Em 2013, Andreza do Socorro Pantoja de Oliveira Smith, advogada e Mestre em Direitos Humanos, fez uma análise sobre a relatoria desse processo, que estava sob a condução do ministro Antonio Cesar Peluso (hoje aposentado) e deu parecer favorável à ADI, condicionando os efeitos da decisão para “declarar bons, firmes e válidos” os títulos de tais áreas, emitidos até agora, com base no Decreto 4.887/2003.

“Avaliar que a propriedade não pode ser coletiva para os remanescentes de quilombos, é impedir que eles possam construir formas de desenvolvimento próprias, de acordo com suas práticas sociais e culturais, inclusive pelo valor diferenciado dado ao território ocupado”, disse a especialista a respeito do voto favorável. Em 2015, a ministra Rosa Weber abriu a divergência e votou pela improcedência da ação, entendendo pela constitucionalidade do decreto presidencial. Segundo ela, o dispositivo é autoaplicável e não necessita de lei que o regulamente, portanto não houve invasão da esfera de competência do Poder Legislativo pela Presidência da República. Saiba mais.

O Blog Cidadãos do Mundo – jornalista Sucena Shkrada Resk entrevistou Givânia Maria da Silva, da Coordenação Nacional de Articulação das Comunidades Negras Rurais Quilombolas (Conaq), que apresenta a avaliação da organização sobre o processo em andamento.

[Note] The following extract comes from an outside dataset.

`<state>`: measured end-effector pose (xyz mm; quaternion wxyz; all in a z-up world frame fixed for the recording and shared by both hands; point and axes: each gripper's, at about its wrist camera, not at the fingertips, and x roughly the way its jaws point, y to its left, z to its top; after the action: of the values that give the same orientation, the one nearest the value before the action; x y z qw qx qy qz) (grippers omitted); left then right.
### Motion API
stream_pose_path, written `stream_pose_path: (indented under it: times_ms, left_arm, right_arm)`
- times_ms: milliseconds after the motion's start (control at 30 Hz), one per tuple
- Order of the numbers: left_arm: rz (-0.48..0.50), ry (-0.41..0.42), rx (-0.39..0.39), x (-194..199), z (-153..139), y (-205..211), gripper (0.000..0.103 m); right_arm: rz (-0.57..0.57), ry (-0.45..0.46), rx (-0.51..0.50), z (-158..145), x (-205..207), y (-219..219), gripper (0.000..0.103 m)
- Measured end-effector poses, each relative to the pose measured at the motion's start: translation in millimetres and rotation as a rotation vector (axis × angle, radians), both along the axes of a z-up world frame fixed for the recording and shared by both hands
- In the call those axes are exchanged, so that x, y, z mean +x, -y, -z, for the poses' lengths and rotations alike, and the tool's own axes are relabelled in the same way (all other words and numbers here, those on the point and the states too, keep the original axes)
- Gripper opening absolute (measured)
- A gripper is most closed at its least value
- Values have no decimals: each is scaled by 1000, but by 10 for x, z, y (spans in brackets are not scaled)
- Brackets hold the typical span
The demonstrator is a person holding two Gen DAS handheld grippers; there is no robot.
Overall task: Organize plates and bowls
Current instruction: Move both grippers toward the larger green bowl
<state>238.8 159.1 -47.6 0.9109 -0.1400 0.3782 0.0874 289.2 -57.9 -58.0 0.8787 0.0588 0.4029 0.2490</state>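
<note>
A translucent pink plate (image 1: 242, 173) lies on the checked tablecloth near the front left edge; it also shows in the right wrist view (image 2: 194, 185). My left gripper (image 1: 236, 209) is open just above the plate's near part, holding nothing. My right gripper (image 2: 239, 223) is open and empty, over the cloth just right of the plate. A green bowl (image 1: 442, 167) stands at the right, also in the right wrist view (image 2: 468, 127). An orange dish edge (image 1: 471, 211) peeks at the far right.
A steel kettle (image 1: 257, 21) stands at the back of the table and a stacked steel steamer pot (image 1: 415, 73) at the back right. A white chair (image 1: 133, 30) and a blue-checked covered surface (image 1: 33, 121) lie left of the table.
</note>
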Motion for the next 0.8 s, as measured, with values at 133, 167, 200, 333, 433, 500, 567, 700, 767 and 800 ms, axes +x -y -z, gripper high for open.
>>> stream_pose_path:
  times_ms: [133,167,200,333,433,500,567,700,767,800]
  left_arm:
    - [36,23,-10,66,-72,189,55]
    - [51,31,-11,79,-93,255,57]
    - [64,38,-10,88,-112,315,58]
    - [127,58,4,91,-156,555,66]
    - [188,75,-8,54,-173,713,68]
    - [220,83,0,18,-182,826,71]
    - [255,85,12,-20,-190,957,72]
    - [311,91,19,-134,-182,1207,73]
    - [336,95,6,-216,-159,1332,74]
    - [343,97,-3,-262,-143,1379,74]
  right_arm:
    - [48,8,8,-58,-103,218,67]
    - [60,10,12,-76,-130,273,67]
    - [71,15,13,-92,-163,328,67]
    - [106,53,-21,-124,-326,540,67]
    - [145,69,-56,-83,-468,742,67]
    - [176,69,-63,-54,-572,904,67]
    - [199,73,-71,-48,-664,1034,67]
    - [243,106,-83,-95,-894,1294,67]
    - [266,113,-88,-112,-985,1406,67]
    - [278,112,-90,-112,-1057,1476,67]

1) Qual é o posicionamento da Conaq com relação ao decreto 4.887/2003 e a retomada do julgamento da ADI, em agosto, pelo STF? O decreto 4.887/2003 é um instrumento que veio para regulamentar o artigo 68 do ato das disposições constitucionais transitórias da Constituição de 88. A Conaq foi parte do grupo que construiu esse texto, no ano de 2003, e debateu por meses, qual seria o melhor instrumento. Substituiu o decreto 3.912, que apresentava vários problemas temporais e conceituais.

O conteúdo do decreto 4.887/2003 tem tudo a ver com o que pensam os movimentos sociais e o Conaq, sobretudo no que tange a quem cabe a responsabilidade de quem titular e aos conceitos de terra e de comunidade quilombola. O Partido DEM está promovendo um processo de genocídio da comunidade negra, com esta ação. Estamos trabalhando fortemente para que esse julgamento não aconteça. Temos receio, porque nem todos estão comprometidos com os direitos dos trabalhadores, e Direitos Humanos.

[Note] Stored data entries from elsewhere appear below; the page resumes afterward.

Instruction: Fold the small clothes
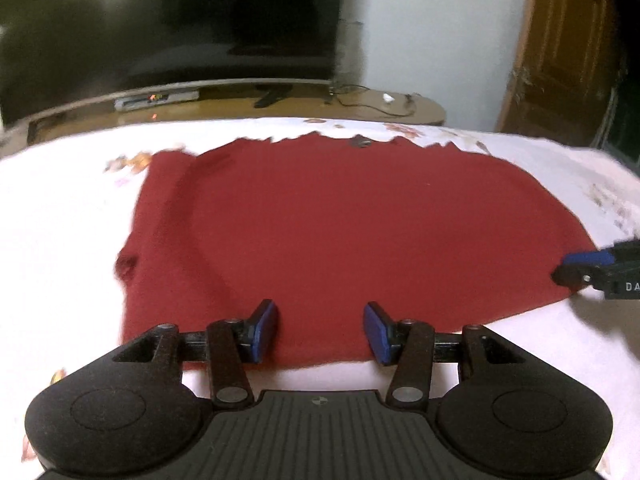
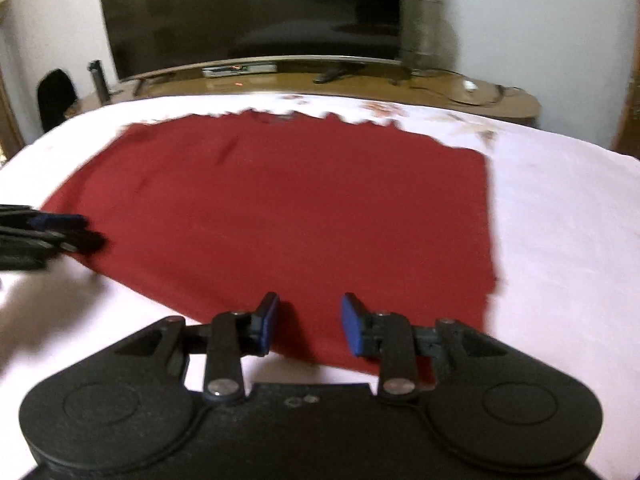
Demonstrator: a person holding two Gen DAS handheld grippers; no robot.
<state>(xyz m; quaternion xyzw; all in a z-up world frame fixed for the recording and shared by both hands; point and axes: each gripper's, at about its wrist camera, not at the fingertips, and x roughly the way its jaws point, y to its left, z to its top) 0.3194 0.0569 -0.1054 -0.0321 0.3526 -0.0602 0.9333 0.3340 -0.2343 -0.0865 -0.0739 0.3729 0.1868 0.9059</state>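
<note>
A dark red garment [image 1: 340, 236] lies spread flat on a white sheet [image 1: 60, 220]; it also shows in the right wrist view [image 2: 288, 208]. My left gripper [image 1: 320, 332] is open over the garment's near edge, its blue pads apart with nothing between them. My right gripper [image 2: 308, 324] is open over the near edge further right, empty. The right gripper's tips show at the garment's right edge in the left wrist view [image 1: 580, 268]. The left gripper's tips show blurred at the garment's left edge in the right wrist view [image 2: 76, 232].
The white sheet [image 2: 560, 220] has a faint floral print at its far side. Beyond it stand a wooden TV bench [image 1: 360, 104] with a set-top box [image 1: 156, 100], cables, and a large dark TV [image 2: 248, 12]. A wooden door [image 1: 560, 48] is at the right.
</note>
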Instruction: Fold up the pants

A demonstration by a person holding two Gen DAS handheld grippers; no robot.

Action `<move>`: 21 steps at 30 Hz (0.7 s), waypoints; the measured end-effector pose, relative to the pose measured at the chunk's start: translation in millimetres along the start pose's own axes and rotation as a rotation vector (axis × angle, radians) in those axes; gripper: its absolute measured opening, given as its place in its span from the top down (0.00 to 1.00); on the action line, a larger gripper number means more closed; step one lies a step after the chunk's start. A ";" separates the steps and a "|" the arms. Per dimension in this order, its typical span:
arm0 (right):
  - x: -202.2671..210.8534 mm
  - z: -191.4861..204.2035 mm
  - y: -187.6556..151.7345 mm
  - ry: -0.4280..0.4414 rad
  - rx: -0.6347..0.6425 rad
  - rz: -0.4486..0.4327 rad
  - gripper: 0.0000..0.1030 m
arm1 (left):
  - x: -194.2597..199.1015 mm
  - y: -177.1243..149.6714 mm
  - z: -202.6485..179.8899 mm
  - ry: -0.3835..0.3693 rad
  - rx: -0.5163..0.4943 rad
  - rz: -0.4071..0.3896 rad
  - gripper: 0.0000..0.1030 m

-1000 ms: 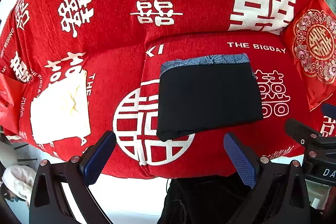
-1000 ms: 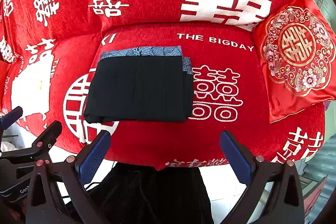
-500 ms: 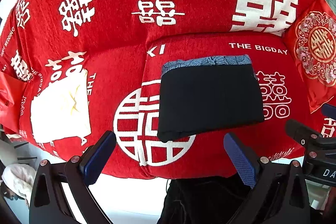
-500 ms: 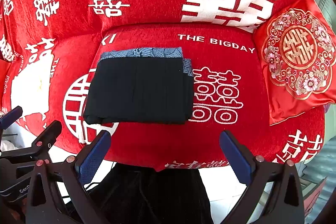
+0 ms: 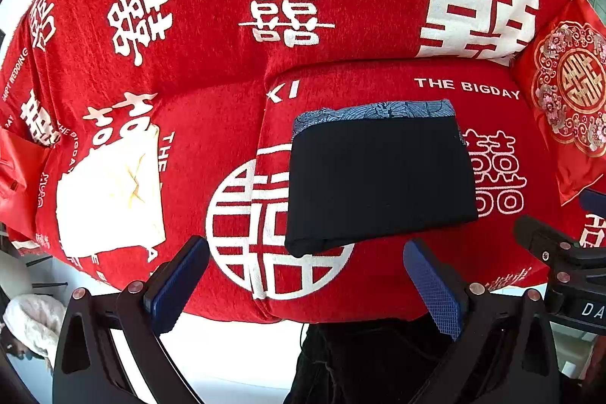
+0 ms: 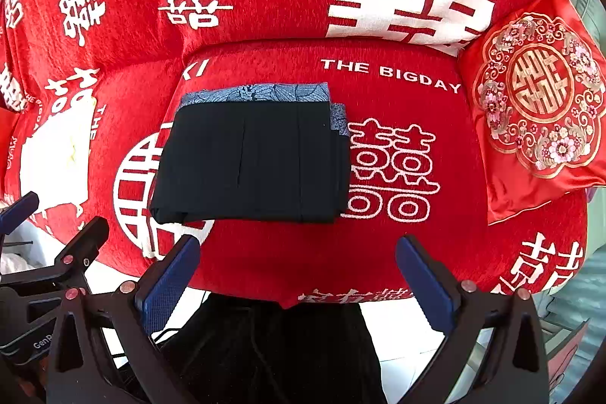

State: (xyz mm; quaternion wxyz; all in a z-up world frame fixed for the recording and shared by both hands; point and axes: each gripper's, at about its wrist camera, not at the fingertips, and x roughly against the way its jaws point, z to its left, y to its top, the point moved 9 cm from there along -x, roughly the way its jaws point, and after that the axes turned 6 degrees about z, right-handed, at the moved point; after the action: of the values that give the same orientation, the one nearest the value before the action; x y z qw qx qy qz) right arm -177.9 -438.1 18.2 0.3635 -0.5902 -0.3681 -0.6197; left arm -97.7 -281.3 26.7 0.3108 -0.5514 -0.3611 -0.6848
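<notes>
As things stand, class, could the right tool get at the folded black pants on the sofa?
Probably yes. The right tool is open and empty, and the folded black pants lie just ahead on the red sofa cover, with nothing lying between them.

Both fisheye views look forward and somewhat down along their own spread fingers at a red sofa (image 5: 212,124), from just off its front edge. The left wrist view sits further left: the folded pants (image 5: 378,180) lie right of its centre, and the right gripper (image 5: 560,252) juts in at its right edge. The right wrist view has the pants (image 6: 253,158) left of centre, more of the cushion (image 6: 538,101), and the left gripper (image 6: 53,233) at its left edge. Both share seat, backrest, pants and cushion.
</notes>
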 end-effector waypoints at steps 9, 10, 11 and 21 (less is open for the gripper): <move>-1.2 0.2 -2.7 0.003 0.003 0.006 0.00 | 0.2 0.3 0.7 -0.001 0.009 -0.001 0.00; -1.2 0.3 -3.2 0.003 0.003 0.005 0.00 | 0.3 0.2 0.7 -0.003 0.011 -0.001 0.00; -1.3 0.6 -4.1 0.003 0.003 0.005 0.00 | 0.5 0.0 0.8 -0.005 0.015 -0.001 0.00; -1.3 0.1 -3.5 0.000 0.003 0.008 0.00 | 0.9 -1.0 -0.9 -0.017 0.030 0.000 0.00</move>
State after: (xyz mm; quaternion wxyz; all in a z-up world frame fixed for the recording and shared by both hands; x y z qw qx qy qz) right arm -181.0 -436.3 16.8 0.3668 -0.5910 -0.3668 -0.6178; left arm -99.3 -281.5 27.3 0.3160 -0.5525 -0.3739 -0.6746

2) A Comissão Pastoral da Terra (CPT), em seu levantamento sobre violência no campo, tem apresentado o aumento de casos com vítimas quilombolas, em diferentes localidades do país. O que tem a dizer a respeito desta situação? E quais são as principais ações da Conaq hoje?

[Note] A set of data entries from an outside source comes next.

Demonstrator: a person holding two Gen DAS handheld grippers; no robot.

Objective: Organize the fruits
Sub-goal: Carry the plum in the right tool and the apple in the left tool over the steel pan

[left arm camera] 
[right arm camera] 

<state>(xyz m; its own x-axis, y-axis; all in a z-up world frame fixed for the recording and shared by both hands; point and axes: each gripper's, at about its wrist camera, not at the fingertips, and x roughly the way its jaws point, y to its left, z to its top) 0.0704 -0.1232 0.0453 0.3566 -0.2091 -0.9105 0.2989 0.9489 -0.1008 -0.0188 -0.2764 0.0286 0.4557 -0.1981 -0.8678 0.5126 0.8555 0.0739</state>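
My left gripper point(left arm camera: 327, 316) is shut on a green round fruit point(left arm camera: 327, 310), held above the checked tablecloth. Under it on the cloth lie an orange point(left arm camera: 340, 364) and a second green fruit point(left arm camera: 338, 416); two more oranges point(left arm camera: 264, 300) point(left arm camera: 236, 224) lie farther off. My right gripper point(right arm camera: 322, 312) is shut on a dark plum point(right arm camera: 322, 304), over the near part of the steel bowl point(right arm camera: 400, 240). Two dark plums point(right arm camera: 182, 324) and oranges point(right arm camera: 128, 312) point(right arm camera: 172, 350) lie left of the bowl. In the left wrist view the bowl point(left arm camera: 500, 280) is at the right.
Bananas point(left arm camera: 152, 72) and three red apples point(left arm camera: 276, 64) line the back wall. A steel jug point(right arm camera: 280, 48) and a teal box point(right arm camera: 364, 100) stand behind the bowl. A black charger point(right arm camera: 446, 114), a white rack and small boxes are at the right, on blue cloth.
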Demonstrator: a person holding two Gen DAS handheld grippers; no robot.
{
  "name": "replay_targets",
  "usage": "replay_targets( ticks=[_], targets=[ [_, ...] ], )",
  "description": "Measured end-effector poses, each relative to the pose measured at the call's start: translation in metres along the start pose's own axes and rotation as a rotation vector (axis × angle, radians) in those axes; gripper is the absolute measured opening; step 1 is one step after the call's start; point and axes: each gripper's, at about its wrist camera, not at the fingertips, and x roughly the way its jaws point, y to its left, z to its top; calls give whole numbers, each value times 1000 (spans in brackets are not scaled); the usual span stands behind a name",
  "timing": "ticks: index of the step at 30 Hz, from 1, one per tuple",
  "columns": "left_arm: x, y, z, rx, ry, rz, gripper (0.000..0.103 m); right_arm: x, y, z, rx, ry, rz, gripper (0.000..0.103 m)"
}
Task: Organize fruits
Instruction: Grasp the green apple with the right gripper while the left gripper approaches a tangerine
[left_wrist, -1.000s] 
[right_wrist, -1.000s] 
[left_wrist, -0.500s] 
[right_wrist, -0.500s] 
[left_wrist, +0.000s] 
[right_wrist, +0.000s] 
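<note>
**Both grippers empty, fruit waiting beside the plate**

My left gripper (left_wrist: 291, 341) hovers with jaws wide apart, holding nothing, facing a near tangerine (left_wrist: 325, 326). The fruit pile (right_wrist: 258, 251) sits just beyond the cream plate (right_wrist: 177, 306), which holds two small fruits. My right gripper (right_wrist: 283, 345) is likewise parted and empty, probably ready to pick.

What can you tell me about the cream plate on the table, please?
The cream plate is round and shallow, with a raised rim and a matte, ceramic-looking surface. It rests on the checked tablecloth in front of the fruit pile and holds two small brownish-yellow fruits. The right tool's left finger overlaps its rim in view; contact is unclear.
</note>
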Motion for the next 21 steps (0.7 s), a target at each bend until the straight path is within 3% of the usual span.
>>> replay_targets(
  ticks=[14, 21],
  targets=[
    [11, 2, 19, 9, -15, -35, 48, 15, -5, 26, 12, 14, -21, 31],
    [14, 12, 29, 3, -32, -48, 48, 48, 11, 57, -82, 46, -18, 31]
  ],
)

Nos últimos tempos, temos dedicado a energia para a questão da terra. Não estamos falando só da terra, mas como a compreendemos que seja possível de morar, de forma ambientalmente correta e que permita aos nossos filhos produzirem com dignidade na vida e para as futuras gerações. Tem havido o aumento da violência, da expropriação, do conflito principalmente com as grandes obras e mineradoras, e com o agronegócio. Em pouco mais de um mês, quatro companheiros quilombolas foram mortos. Observamos ao longo do tempo, a impunidade na solução desses casos. Temos feito uma mobilização intensa no país, sem deixar de dialogar com os órgãos, exceto neste governo, com o qual não está tendo a mínima possibilidade, pois está aprofundando cada vez mais a crise e a corrupção no país.

Formulamos uma denúncia internacional. Caso o STF vote a favor da ADI, chancelará uma lei equivalente à da escravidão. A Conaq entende que o julgamento é intempestivo. Tantos temas parados no Supremo e justamente neste momento que o governo brasileiro vem arrastado e derrotado na democracia, se coloca mais um ataque aos trabalhadores, que podem sofrer uma derrota.